Selamı kürke göre verenler...

Selamı kürke göre verenler...

Kimse kimseye selam vermiyor farkında mısınız? Yani eskiden belli bir sebep olması gerekmiyordu insanların selamlaşması için, hatta tanış olmak bile gerekmezdi, karşılaşmak yetiyordu... Selamun Aleykum sözü neredeyse tarihe karıştı, selam veriyorsunuz, “size de iyi günler” diye gelince cevap, kendinizi suç işlemiş gibi hissediyorsunuz...
Demokrasiden bu kadar çok vurguyla konuşurken, bir arada yaşamaktan, toplumsal barıştan bu kadar sık söz ederken... Ekonomik ve sosyal standartlar açısından ciddi ve yeni bir üst ayrışma yaşadığımızın farkında mıyız acaba?
Bir arada yaşamak isteyenler, şehrin birbirine benzeyen insanları aslında. Kimse samimi değil bir arada yaşamak adına. Biz belki yan yana dizili mahallelerde kırk yıl elli yıl yaşadıktan sonra bile birbirimize değmeden, hiç yaklaşmadan ölüp gidiyoruz...
Eskiden hiç olmazsa mütedeyyin kesimin arasında gözükmez, göze batmazdı bu sınıfsal fark, sosyal ayrım... Ama artık dini inancı, kültürel kimliği ne olursa olsun, insanın var olduğu hemen her yerde çok daha çarpıcı şekilde görebilmek mümkün bunu... Şehrin konut ve yerleşim algısından, mimari anlayışından, alışveriş mekanlarına, eğlence ve spor merkezlerine, müdavimi olunan camilere, hatta sanat lobilerine kadar ciddi bir ayrışma var. Ortak inanç, sanat zevki, ortak merak, ortak mesleki tecrübe gibi şeyler değil insan öbeklerini bir araya getiren... Herkes parası kadar katılıyor hayata. Para, yaşama standardının tek ölçütü...

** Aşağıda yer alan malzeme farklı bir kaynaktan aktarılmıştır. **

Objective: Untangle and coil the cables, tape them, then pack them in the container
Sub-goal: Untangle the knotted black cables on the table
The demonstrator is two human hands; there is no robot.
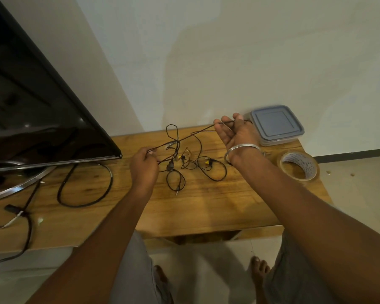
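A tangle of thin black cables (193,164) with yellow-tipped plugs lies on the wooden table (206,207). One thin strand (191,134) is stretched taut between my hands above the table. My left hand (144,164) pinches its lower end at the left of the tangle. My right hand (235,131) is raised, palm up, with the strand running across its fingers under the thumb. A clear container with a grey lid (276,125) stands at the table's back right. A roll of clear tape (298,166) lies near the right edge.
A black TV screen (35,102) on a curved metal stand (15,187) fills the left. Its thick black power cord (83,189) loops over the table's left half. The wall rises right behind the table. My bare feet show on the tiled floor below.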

Aslında bir arada barış içinde yaşamayı kimse candan istemiyor. Geniş güvenlikli, vizör korumalı, yüksek duvarlı, göz retinası veya parmak ucu ısısına göre ayarlanmış süper filtrelerin altındaki bu yaşam... Artık sadece liberallerin değil, mütedeyyin kesimin de elzem gördüğü, hayati tehlikenin baştan savılması kadar, gözü gönlü karartacak unsurların gözden gönülden uzak olmasını sağlayıcı bir konfor, hatta gereklilik... Misal, hanımefendi hazretlerinin yaşadığı konaklar sitesine dilenci giremez, değil dilenci, habersiz misafir dahi gelemez, kimlik bırakmadan zinhar ziyaret edilemez...

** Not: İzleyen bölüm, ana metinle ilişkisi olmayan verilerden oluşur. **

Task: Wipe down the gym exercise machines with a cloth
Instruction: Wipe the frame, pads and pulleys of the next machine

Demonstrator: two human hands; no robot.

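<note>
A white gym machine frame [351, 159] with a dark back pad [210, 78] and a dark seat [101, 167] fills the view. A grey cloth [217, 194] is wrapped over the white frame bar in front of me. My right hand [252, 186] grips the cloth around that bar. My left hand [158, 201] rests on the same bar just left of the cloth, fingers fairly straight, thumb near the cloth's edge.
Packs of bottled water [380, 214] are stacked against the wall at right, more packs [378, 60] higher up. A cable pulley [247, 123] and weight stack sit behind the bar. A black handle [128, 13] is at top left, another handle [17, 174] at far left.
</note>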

Kısa sürede kuralsız bir şekilde büyüyen servet, insana ne yapacağını şaşırtıyor olsa gerek. Gecekondudan yalıya, kooperatif dairesinden konağa devasa fark, son on-onbeş yıl gibi kısa bir zamanda yaşanınca, ister istemez baş dönüyor, ruh yara bere alıyor, insanlar ne oldum delisine dönüyor...
Üstelik kısa zamanda terlemeden edinilmiş bu servet, ye kürküm ye misali insanlara yapay ve haketmedikleri bir saygınlığı da getiriyor. Hoş buna saygınlık da denemez ya, bir alay yağcılar ve hışımdan ürkenler korosunun arasında, Allah yürü ya kulum derse işte böyle olur pozuna giriliyor... Kimse bu helal olmayan kazanca Allah’ı ortak etmemelidir aslında.
Bu ciddi bir ahlak bozgunudur. Helal olmayan kazancın getirdiği debdebeyi başarı diye lanse etmek, özellikle siyaset ilişkilerini kazanca göre kurgulamak, yönetsel yetkisini kötü maksatlı olarak kullanmak, giderek normal bir halmiş gibi kabul ediliyorsa burada sorun vardır... Haram yemediği için yüksek standardı yaşayamayan insanlara başarısız damgası vuruluyorsa, cidden önemli bir sorun vardır burada...
“İnsan insanın kurdudur” sözünün adeta yaşanır hali olan bu durum, maalesef bugün mütedeyyin kesimde bile revaçtadır...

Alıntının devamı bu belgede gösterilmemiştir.